いつも、熱心に耳を傾けてくれていた同じゼミの研究生も、あくびを我慢するほど皆さんの反応は??といったもの。(反省)

「地域資源」という概念を「人、および人と人の関係性・協働性」にまで拡張するために引用したテキストが「マルクス主義フェニミズム論」と「人的資源管理論」という、これまた馴染みのないものだったことに加え、現代美術のイロハを常識として持っていることを前提に話を進めたことも皆さんの興味をひくことができなかった要因だ。

「大地の芸術祭」より
よくよく考えてみると、どの位の家に本物の絵画が飾られているのか.........普通に考えて、せいぜい風景写真のカレンダーやポスターが部屋の壁に貼ってあれば御の字で、現代美術とは遠く離れて生活しているのが日本人の一般的な生活スタイルだ。

40年以上、工芸や美術畑で生きてくると、現代美術のムーブメントは常識として押さえておかないと話にならない。なので、自分としては極々当たり前の心象風景なのだが、このことと特別美術に関心のない普通の生活をしている人々の心象風景を、きちんと棲み分けないと今回の様なポカをおかしてしまう。

「大地の芸術祭」より
ただ、知的障害者アートを理解するうえで現代美術の流れはある程度理解しておいた方が、その魅力に深く迫れる。美術一般に興味のない人に、現代美術や知的障害者アートの魅力を伝えるのは、かなりの工夫と丁寧な説明がなければならないことに気付いたという点では、今回のプレゼンは意味があったと言える。美術に馴染みがないのが普通の人々だということは、今後に向けて大事なポイント。

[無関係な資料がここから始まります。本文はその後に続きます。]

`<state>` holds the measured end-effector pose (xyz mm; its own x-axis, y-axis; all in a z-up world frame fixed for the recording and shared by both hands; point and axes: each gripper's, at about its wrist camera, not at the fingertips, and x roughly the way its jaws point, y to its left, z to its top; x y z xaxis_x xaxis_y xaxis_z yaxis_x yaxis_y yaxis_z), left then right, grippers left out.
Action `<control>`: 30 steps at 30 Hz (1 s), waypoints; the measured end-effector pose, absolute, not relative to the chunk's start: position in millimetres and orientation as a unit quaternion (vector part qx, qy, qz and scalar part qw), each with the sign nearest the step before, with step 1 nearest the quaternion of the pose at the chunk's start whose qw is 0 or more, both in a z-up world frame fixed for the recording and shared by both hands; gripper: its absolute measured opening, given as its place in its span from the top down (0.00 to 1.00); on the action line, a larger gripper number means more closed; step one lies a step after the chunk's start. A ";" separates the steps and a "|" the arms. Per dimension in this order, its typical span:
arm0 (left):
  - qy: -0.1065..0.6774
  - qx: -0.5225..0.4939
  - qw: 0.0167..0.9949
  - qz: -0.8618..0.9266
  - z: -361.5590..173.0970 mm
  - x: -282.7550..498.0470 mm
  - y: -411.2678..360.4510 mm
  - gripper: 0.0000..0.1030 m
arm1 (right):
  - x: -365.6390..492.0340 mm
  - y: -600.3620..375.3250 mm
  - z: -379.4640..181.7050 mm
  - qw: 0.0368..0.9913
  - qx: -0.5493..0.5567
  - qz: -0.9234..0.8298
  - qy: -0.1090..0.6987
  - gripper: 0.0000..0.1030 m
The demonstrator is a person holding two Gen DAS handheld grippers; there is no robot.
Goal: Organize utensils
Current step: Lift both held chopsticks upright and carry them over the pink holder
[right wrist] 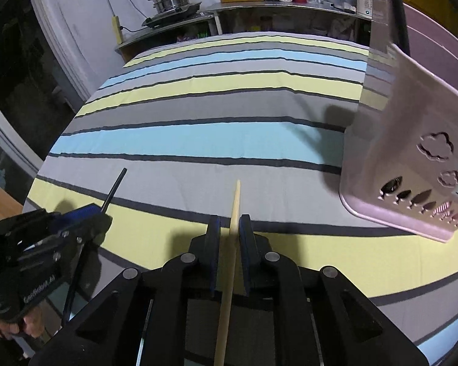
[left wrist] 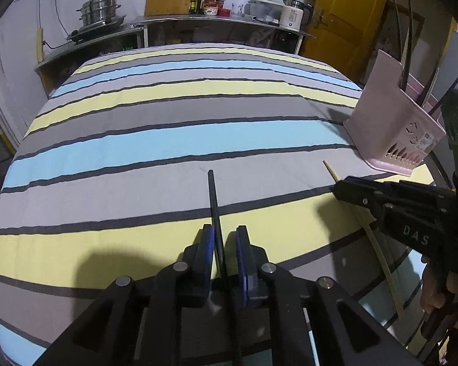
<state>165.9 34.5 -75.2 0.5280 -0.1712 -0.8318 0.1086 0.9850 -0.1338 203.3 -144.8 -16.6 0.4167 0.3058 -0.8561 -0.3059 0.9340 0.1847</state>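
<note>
A black chopstick (left wrist: 213,201) runs between the blue pads of my left gripper (left wrist: 225,231), lying close to the left pad with a gap on its right, its tip over the striped cloth. A pale wooden chopstick (right wrist: 235,204) passes between the pads of my right gripper (right wrist: 229,221), with a gap on its left. Both grippers stand slightly open around their chopsticks. The pink utensil holder (left wrist: 381,116) stands at the right with several chopsticks (left wrist: 407,61) upright in it. It looms close on the right in the right wrist view (right wrist: 412,152).
The table wears a striped cloth (left wrist: 168,140) in yellow, blue and grey. Behind it is a metal counter (left wrist: 198,21) with a steamer pot (left wrist: 99,7), bottles and a kettle (left wrist: 293,15). A yellow door (left wrist: 351,15) is at the back right. A hand (left wrist: 433,296) holds the right gripper.
</note>
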 end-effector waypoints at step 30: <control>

そうはいっても、ここ最近のアートフェスタの盛況振りは何を意味しているのだろう......。今後の修論の中間発表に向けて、現在多くのアートプロジェクトの論文や資料を書籍やネットで検索しているが、全国で企画されているアート・フェスの数たるや200を超えると言われている。これは、美術の素養や現代美術のコンテキストなどと関係なく、地方に呼ばれた作家とその作品に、美術品として関わるのではなく、ひとつのイベントとして関わることが「本来のアート」を体験する定番になっているということなのだろう。











「大地の芸術祭」より
つまり、アートが、ただ単に鑑賞する対象から、体験するものへ様変わりしているということだ。僕らの生活が、様々なコミュニケーションのレベルで双方向性になっていることが、すでに無意識のレベルまで降りてきているということともいえる。なので、それが常識かどうかを問うということではなく、すでにアートを仕掛ける側が、そういった常識の上で企画をし、人々を動員しているという事実があるということを理解するべきなのだろう。

これは、美術に関係する人間と、関係せずにいる、その知識を持たない人々との乖離を意味しないのか.......。

一つ言えるのは、過去において、その時代の美術やデザインを牽引してきたのは、当時の祭祀に使われたであろうファイン・アート(絵画)であった可能性は高いが、何も絵画の様なファインアートだけではなかったはずだ。その証拠に、考古学での時代測定に、出土したものの科学的なデータ分析と並んで、器物ならデザインから時代を割り出す手法は常識だからだ。その意味でその時代のコンテンポラリーな「美」は、最も一般的に普及している陶器などの器物などを通して波及してゆくと考えるのは整合性がある。






「大地の芸術祭」より
今でいえば、スマホのデザインや車のデザイン、そして身の回りの様々なアイテムから、僕らはコンテンポラリーなデザイン(美の基準)を感受している。そのことは、何も現代美術をことさら学ばなくても、各地で催されているアート・フェスタに出掛ける人々が、普段の生活の中で、既にその審美眼をインストール済みということになる。

そう考えないと、各アート・フェスのここまでの盛況振りは理解できない。